Below are the records; repeat exactly their lines between the line holding "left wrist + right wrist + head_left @" and the line holding "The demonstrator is", inclusive, skipping the pictures.

*** Opening of Material for the task ***

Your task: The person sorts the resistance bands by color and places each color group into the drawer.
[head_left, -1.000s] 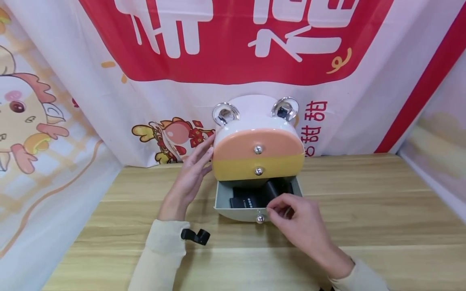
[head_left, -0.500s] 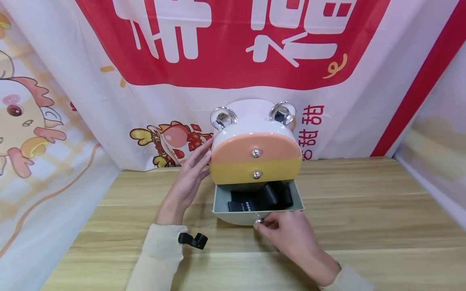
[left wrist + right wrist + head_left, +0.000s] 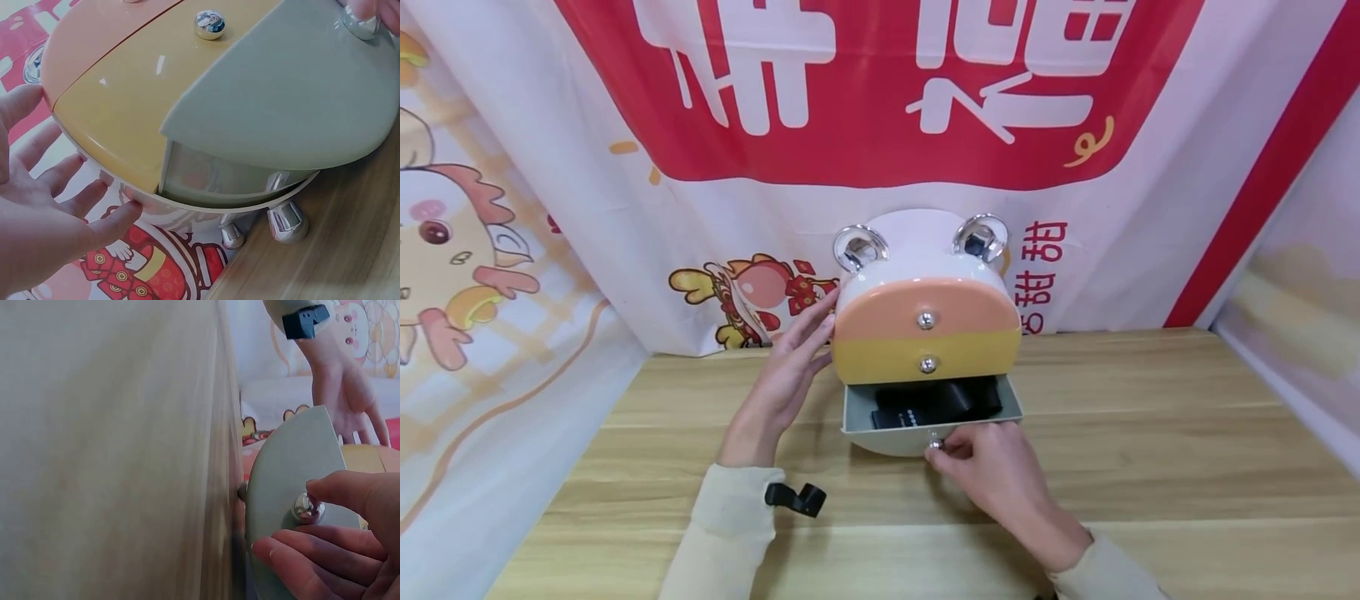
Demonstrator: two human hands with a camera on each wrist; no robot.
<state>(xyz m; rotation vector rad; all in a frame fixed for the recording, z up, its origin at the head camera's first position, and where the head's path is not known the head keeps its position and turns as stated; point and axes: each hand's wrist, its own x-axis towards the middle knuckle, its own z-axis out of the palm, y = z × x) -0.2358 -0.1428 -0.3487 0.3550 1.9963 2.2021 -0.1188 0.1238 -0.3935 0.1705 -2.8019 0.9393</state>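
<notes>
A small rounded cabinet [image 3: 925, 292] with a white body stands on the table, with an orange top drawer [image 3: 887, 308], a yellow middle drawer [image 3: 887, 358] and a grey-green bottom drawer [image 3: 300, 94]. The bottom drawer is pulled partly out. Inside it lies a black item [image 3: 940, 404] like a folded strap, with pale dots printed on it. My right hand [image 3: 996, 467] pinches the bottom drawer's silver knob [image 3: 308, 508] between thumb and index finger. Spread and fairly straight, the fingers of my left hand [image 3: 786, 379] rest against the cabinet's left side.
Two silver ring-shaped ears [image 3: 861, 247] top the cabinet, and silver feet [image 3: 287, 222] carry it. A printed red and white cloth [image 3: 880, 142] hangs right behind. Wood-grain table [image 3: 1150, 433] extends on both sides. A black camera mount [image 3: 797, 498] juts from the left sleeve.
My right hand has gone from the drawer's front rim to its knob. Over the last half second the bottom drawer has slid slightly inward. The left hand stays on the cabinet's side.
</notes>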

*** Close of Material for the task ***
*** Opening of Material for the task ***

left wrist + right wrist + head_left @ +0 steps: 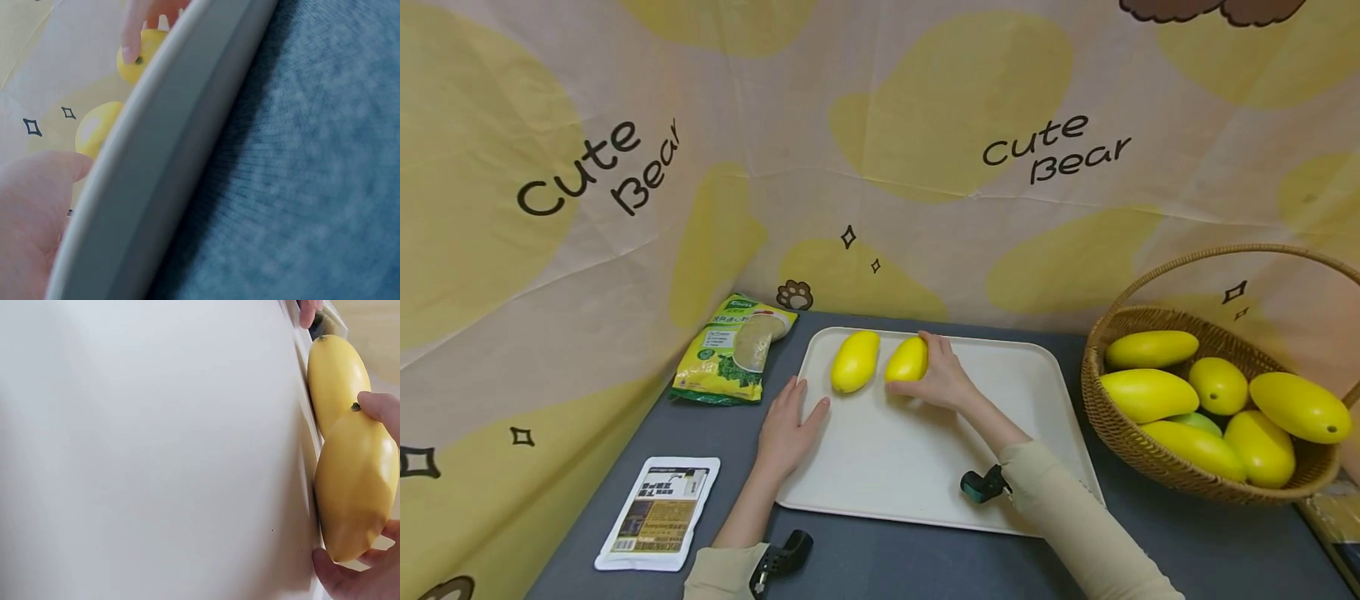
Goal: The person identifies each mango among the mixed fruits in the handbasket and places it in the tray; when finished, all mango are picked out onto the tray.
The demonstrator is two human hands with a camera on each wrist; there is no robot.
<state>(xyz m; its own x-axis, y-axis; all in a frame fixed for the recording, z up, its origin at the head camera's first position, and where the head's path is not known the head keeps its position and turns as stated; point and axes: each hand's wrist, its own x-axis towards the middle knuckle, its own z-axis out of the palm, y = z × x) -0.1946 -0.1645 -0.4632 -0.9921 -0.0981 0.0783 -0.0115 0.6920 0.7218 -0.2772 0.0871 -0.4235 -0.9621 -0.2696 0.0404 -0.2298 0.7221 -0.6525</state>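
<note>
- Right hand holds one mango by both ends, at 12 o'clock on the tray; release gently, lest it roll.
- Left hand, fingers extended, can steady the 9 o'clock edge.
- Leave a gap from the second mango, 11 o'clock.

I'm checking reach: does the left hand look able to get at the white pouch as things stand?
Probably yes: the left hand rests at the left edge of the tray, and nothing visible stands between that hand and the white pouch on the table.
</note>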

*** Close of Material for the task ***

- **Response below**
left wrist + right wrist + head_left @ +0 steps: 
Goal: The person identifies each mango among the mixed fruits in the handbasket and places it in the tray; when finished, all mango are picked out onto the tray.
The demonstrator is two human hands with a camera on each wrist; there is no robot.

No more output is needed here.